La directive européenne 98/44/EC de 1998 concernant la protection juridique des inventions biotechnologiques autorise à breveter jusqu'à des parties du corps humain. Un brevet américain sur le haricot jaune du Mexique prive même ce pays de disposer librement de sa ressource naturelle. Dans un avenir très proche, il n’est pas improbable que l’Algérie doive
acheter des engrais biologiques adaptés à son sol, parfois fabriqués à base de matériel isolé de son propre sol par ses
propres chercheurs mais certainement protégés par des brevets étrangers. Dans un avenir très proche, la médecine prédictive et préventive incitera à la consommation de nouvelles molécules thérapeutiques spécifiques aux populations. Dans le cadre de cette thérapie on achètera, encore de l’étranger, des molécules brevetées, spécifiques à nos populations et qui ont été élaborées à partir de notre propre patrimoine génétique. Il est urgent de prendre conscience de l’enjeu immédiat et futur très proche du rôle des Biotechnologies dans le monde et leurs impacts sur la souveraineté nationale. Il est largement admis que la biotechnologie constitue après les technologies de l’information, la prochaine révolution technologique.

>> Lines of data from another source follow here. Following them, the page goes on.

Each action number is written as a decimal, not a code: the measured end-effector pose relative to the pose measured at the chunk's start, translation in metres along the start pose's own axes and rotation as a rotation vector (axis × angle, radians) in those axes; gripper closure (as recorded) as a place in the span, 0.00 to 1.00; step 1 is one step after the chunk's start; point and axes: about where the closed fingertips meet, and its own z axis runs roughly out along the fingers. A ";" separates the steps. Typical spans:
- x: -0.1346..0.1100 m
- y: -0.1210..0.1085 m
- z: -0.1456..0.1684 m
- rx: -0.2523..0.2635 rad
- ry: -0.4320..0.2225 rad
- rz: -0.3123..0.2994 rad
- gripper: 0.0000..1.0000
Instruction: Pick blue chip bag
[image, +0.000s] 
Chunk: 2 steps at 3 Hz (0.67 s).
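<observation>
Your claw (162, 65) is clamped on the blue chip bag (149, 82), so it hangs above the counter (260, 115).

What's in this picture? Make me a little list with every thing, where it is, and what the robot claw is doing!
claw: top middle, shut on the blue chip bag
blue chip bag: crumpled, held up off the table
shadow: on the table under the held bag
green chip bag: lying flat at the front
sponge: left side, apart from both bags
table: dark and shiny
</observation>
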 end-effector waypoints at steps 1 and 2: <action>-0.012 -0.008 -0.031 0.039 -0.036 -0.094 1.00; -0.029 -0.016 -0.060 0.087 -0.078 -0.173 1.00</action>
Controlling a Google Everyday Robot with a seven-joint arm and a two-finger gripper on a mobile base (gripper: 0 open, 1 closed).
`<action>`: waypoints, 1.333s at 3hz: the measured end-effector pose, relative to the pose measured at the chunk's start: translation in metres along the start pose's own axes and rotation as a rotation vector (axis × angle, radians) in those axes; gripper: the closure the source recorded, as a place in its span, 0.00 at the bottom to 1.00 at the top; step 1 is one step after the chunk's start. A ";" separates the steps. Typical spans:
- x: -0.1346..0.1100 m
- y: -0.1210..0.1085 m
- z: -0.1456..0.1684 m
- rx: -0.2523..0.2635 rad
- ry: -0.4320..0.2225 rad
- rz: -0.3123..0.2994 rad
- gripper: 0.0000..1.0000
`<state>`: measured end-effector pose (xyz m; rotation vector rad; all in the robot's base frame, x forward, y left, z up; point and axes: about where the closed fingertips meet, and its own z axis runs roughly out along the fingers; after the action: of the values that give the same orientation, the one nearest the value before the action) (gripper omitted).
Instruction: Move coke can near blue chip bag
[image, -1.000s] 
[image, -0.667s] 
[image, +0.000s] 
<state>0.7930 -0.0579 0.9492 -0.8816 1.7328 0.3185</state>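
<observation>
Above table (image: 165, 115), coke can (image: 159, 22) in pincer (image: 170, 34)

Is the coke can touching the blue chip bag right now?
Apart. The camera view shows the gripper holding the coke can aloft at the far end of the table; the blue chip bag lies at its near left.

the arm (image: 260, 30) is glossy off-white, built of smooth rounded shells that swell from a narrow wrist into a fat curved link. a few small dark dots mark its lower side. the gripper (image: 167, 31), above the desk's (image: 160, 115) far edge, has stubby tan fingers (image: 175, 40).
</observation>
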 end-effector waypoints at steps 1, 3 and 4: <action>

L’université et les centres de recherches algériens sont appelés à concevoir une recherche au service du  développement, et donc à s’ouvrir sur la société et le secteur utilisateur. Le problème de notre recherche est qu’elle n’a pas d’interface dans la société qui assimile ce qu’elle fait et ce qu’elle est capable de faire. Il faut donc réfléchir à créer aux nivaux des centres de recherches et des universités, des incubateurs de start-up, qui constitueront les interfaces Université-Société. Le Dixième colloque international de Biotechnologie « Bio Tech World 2010 », sous le thème « Start-ups de biotechnologie » verra la participation d’éminentes personnalités dans les différents domaines de la  biotechnologie (santé, agriculture, environnement…..) l’occasion de rencontrer des managers de start-ups, des chercheurs de grande firmes pharmaceutique, des scientifiques de grands centres de recherche, des compétences algérienne exerçant à l’étranger, tous désireux d’échanger avec nos chercheurs, de confronter les expériences et proposer les meilleures réponses aux préoccupations scientifiques de l’Algérie.

Cette importante manifestation sera l’occasion de faire le point sur les biotechnologies et de relater les expériences de l’incubateur du centre de biotechnologie de Sfax en Tunisie, de l’incubateur de l’université de Liverpool en Grande Bretagne, de l’expérience de l’institut Dasman du Koweit, des spins offs de l’université de Gembloux en Belgique et bien d’autres. Une douzaine de conférences en plénière, une centaine de communications orales et plus de 120 communications affichées feront l’objet de cette riche rencontre. « Bio Tech World 2010 » est organisée par le département de Biotechnologie de la Faculté des Sciences de l’université d’Oran Sénia, avec la collaboration de la Direction Générale de la Recherche Scientifique et du Développement Technologique (DG-RSDT), l’université Mentouri de Constantine, l’université Belkaid de Tlemcen , de l’association des compétences algérienne (ACA) et avec le soutien de l’UNESCO et du US Département of Biosecurity and Biosafety.